Ragland left the Chiefs during free agency and signed a one year, $1 million contract with the Detroit Lions. Ragland's role with the Chiefs evolved over the years as the Chiefs' defense changed. In his first year with Spagnuolo, Ragland played over 230 snaps, with his role increasing after weakside linebacker Darron Lee's role decreased after Week 6. Ragland bounced around, but Gay likely projects as a weakside linebacker who can stay on the field in obvious coverage downs, something that Ragland did not do in 2019.

Chiefs players didn’t end up entering team facilities until training camp report dates arrived last week. While there were virtual training sessions throughout a good part of the offseason, Gay and other rookies will have to play catch-up. 

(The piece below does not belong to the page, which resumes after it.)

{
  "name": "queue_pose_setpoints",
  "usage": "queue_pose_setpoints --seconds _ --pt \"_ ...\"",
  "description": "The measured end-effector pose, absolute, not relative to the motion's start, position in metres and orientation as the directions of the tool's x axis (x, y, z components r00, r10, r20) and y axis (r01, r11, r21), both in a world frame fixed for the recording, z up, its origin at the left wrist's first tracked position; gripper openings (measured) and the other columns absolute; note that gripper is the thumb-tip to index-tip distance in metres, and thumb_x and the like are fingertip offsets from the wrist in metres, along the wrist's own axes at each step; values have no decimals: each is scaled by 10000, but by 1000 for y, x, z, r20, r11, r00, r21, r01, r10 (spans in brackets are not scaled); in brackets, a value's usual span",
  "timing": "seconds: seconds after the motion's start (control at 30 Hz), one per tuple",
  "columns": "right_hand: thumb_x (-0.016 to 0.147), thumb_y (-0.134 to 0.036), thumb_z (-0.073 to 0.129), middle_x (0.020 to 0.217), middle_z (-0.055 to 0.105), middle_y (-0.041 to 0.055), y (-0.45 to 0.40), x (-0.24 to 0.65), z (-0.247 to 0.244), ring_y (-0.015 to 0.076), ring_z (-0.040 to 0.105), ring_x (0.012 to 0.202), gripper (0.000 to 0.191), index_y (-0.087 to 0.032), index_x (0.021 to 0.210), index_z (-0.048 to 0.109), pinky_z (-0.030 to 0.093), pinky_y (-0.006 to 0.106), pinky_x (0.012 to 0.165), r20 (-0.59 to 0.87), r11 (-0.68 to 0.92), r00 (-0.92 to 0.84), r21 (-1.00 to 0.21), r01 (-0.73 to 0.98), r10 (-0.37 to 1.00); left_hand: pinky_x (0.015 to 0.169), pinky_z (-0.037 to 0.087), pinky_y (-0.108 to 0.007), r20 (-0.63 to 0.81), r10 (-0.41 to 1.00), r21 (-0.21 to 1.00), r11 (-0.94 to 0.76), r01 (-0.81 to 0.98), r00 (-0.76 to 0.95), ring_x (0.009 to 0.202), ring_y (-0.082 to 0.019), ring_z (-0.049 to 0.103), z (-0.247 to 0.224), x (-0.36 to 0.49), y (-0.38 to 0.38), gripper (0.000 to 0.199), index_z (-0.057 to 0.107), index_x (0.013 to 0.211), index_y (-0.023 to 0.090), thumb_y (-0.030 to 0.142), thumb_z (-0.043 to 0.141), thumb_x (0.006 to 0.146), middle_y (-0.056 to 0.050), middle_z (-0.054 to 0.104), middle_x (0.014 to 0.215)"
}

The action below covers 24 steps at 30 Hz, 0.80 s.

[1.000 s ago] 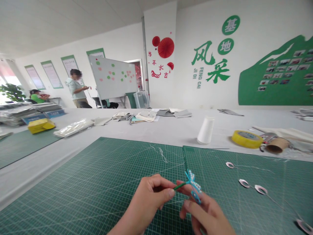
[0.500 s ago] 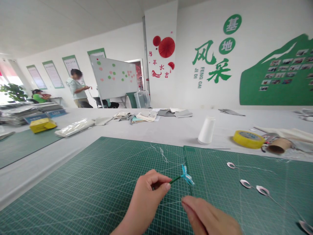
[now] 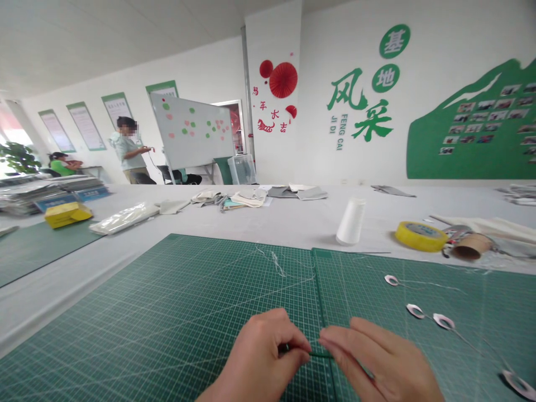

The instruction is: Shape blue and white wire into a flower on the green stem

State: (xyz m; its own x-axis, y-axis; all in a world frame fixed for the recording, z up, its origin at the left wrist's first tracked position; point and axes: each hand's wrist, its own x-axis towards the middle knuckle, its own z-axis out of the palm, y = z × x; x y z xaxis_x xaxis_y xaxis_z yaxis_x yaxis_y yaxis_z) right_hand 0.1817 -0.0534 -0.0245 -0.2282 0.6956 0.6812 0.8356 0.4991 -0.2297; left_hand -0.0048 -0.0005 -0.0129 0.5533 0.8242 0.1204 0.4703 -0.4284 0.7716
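Note:
Between the thumb and index finger of my left hand (image 3: 266,354) is pinched a thin green stem (image 3: 320,354). The stem runs level to the right, above the seam of the cutting mats. My right hand (image 3: 372,357) has closed round its other end, fingers pressed together. The blue ribbon-like flower on the stem is hidden, apparently inside my right hand. Both hands are close together, low over the green gridded mat (image 3: 167,312).
Right of my hands lie several pale oval rings on wires (image 3: 444,321). Further back stand a white thread cone (image 3: 350,222), yellow tape roll (image 3: 421,236) and cardboard tube (image 3: 472,246). Loose threads (image 3: 276,262) lie on the mat. Fabric scraps (image 3: 251,197) line the far edge; a person (image 3: 129,151) stands beyond.
My left hand has brought the stem down and to the right. My right hand has moved up and closed round the flower end, covering the blue petals. The view has shifted slightly.

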Motion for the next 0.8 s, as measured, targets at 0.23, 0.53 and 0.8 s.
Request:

Since camp isn’t open to the public or media in light of COVID-19, Gay’s progression into Spagnuolo’s 4-3 defense might not be known until the season begins September 10. His role could become apparent when a depth chart is released.

A lower amount of reps due to the modified offseason could leave Gay starting his career as a pass-rusher in blitz packages. Gay said he’ll be ready to blitz, no matter where he’s placed.

“I feel like I can blitz from anywhere on the field,” Gay said. “I would love to be a part of a blitz package, and coach can use me as much as he wants and help the team out on third down, if that’s what he wants, to show that I can blitz.”